--- Exercise description ---
The records below must be transcribed precisely and in full.

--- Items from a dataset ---
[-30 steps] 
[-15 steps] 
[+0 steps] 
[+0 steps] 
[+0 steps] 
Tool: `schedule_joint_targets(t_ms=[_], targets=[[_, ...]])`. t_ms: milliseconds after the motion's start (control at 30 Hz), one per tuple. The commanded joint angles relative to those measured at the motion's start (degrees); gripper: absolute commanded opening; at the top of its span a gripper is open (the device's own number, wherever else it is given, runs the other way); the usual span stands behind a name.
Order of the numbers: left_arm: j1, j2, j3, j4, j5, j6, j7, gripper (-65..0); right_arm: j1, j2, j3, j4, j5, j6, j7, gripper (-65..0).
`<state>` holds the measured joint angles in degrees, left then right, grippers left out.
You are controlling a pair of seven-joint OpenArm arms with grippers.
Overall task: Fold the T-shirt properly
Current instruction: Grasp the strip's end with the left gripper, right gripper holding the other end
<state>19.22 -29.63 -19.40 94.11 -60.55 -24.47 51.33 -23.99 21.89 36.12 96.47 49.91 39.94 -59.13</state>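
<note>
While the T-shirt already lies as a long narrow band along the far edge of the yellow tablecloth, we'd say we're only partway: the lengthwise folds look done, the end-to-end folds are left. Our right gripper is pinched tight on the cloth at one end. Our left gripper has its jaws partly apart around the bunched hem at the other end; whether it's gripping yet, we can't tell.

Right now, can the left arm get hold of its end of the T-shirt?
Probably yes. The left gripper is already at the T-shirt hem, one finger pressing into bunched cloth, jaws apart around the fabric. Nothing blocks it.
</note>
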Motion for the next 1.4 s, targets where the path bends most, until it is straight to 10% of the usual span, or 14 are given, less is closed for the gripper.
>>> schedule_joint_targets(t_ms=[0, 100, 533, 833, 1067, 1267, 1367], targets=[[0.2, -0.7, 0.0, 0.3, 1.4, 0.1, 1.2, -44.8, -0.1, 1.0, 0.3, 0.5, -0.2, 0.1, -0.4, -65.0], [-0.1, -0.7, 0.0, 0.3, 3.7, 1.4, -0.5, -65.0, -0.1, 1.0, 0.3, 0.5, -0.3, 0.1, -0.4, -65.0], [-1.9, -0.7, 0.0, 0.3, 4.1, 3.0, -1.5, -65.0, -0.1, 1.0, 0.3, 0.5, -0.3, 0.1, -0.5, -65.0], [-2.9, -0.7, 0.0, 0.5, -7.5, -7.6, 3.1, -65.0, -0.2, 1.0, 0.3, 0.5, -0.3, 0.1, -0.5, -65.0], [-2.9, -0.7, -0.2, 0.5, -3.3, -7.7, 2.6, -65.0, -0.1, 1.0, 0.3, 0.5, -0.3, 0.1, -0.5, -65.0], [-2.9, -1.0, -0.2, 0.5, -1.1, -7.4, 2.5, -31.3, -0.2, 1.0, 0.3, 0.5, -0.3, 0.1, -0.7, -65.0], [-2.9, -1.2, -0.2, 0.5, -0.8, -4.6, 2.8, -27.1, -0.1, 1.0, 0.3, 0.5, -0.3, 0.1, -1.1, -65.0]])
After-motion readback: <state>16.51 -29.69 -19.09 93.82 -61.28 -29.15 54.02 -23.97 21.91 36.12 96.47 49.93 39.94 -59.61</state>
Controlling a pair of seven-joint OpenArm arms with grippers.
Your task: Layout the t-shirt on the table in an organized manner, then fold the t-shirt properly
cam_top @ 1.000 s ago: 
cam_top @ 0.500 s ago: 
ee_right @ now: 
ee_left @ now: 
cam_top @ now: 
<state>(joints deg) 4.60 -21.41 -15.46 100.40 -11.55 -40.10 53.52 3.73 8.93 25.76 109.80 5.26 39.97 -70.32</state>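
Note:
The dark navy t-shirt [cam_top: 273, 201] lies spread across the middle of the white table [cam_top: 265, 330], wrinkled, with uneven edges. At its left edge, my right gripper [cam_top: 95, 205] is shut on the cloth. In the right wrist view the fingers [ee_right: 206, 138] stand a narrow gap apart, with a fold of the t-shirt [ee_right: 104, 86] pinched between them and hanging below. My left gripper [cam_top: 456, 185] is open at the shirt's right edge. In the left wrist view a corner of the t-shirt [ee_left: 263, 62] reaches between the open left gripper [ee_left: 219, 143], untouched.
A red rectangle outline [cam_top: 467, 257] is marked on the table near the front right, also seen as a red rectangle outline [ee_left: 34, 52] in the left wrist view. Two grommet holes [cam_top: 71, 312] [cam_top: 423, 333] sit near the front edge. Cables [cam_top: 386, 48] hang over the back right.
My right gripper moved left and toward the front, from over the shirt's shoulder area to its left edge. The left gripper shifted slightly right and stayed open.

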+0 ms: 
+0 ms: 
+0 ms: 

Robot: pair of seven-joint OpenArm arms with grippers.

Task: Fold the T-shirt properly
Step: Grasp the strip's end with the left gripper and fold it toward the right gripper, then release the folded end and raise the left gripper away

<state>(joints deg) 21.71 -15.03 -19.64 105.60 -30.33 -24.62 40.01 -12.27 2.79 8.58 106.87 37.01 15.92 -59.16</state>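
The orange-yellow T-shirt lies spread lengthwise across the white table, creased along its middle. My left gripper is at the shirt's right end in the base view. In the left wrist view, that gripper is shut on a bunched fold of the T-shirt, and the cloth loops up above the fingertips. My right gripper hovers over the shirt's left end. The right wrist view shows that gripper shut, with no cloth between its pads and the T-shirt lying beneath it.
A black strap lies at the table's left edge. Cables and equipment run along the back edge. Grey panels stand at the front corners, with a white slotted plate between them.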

--- Answer to this problem ---
[-30 steps] 
[-15 steps] 
[+0 steps] 
[+0 steps] 
[+0 steps] 
Tool: `schedule_joint_targets(t_ms=[_], targets=[[_, ...]])`. t_ms: milliseconds after the motion's start (control at 30 Hz), one per tuple. The commanded joint angles relative to those measured at the motion's start (degrees); gripper: absolute commanded opening; at the top of its span a gripper is open (the device's own number, wherever else it is given, runs the other way); the usual span stands behind a name.
Order of the numbers: left_arm: j1, j2, j3, j4, j5, j6, j7, gripper (-65..0); right_arm: j1, j2, j3, j4, j5, j6, j7, gripper (-65..0).
`<state>` holds the measured joint angles in degrees, left then right, grippers left out.
You are controlling a pair of seven-joint OpenArm arms with grippers.
Overall task: Fold the T-shirt properly
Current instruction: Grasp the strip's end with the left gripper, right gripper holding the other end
<state>19.22 -29.63 -19.40 94.11 -60.55 -24.47 51.33 -23.99 21.89 36.12 96.47 49.91 39.94 -59.13</state>
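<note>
While the T-shirt already lies as a long narrow band along the far edge of the yellow tablecloth, we'd say we're only partway: the lengthwise folds look done, the end-to-end folds are left. Our right gripper is pinched tight on the cloth at one end. Our left gripper has its jaws partly apart around the bunched hem at the other end; whether it's gripping yet, we can't tell.

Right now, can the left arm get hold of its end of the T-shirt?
Probably yes. The left gripper is already at the T-shirt hem, one finger pressing into bunched cloth, jaws apart around the fabric. Nothing blocks it.
</note>
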Motion for the next 1.4 s, targets where the path bends most, until it is straight to 10% of the usual span, or 14 are given, less is closed for the gripper.
>>> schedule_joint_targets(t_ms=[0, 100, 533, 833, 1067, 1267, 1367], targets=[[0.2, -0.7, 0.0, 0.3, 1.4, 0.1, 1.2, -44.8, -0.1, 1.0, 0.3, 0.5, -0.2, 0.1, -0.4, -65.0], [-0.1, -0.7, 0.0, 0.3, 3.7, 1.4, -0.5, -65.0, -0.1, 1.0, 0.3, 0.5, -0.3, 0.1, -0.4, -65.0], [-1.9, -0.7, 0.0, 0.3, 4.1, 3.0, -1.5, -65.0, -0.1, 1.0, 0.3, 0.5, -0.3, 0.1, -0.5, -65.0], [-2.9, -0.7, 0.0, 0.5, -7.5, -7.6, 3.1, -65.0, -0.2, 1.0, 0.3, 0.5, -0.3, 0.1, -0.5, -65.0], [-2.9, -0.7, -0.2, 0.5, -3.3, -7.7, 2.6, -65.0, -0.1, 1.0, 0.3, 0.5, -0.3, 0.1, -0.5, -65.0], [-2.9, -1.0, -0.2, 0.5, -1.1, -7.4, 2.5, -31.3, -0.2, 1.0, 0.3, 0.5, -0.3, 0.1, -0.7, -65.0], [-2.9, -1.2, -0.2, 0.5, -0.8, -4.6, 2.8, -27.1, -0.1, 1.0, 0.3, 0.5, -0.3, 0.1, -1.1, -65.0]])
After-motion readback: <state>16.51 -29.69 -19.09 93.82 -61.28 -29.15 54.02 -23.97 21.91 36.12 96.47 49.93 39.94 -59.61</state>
Controlling a pair of seven-joint OpenArm arms with grippers.
Your task: Layout the t-shirt on the table in an organized manner, then fold the t-shirt properly
cam_top @ 1.000 s ago: 
cam_top @ 0.500 s ago: 
ee_right @ now: 
ee_left @ now: 
cam_top @ now: 
<state>(joints deg) 4.60 -21.41 -15.46 100.40 -11.55 -40.10 53.52 3.73 8.93 25.76 109.80 5.26 39.97 -70.32</state>
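Note:
The dark navy t-shirt [cam_top: 273, 201] lies spread across the middle of the white table [cam_top: 265, 330], wrinkled, with uneven edges. At its left edge, my right gripper [cam_top: 95, 205] is shut on the cloth. In the right wrist view the fingers [ee_right: 206, 138] stand a narrow gap apart, with a fold of the t-shirt [ee_right: 104, 86] pinched between them and hanging below. My left gripper [cam_top: 456, 185] is open at the shirt's right edge. In the left wrist view a corner of the t-shirt [ee_left: 263, 62] reaches between the open left gripper [ee_left: 219, 143], untouched.
A red rectangle outline [cam_top: 467, 257] is marked on the table near the front right, also seen as a red rectangle outline [ee_left: 34, 52] in the left wrist view. Two grommet holes [cam_top: 71, 312] [cam_top: 423, 333] sit near the front edge. Cables [cam_top: 386, 48] hang over the back right.
My right gripper moved left and toward the front, from over the shirt's shoulder area to its left edge. The left gripper shifted slightly right and stayed open.
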
+0 ms: 
+0 ms: 
+0 ms: 

Robot: pair of seven-joint OpenArm arms with grippers.

Task: Fold the T-shirt properly
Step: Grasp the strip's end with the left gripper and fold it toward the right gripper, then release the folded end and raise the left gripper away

<state>(joints deg) 21.71 -15.03 -19.64 105.60 -30.33 -24.62 40.01 -12.27 2.79 8.58 106.87 37.01 15.92 -59.16</state>
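The orange-yellow T-shirt lies spread lengthwise across the white table, creased along its middle. My left gripper is at the shirt's right end in the base view. In the left wrist view, that gripper is shut on a bunched fold of the T-shirt, and the cloth loops up above the fingertips. My right gripper hovers over the shirt's left end. The right wrist view shows that gripper shut, with no cloth between its pads and the T-shirt lying beneath it.
A black strap lies at the table's left edge. Cables and equipment run along the back edge. Grey panels stand at the front corners, with a white slotted plate between them.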

The response to this exercise is complete.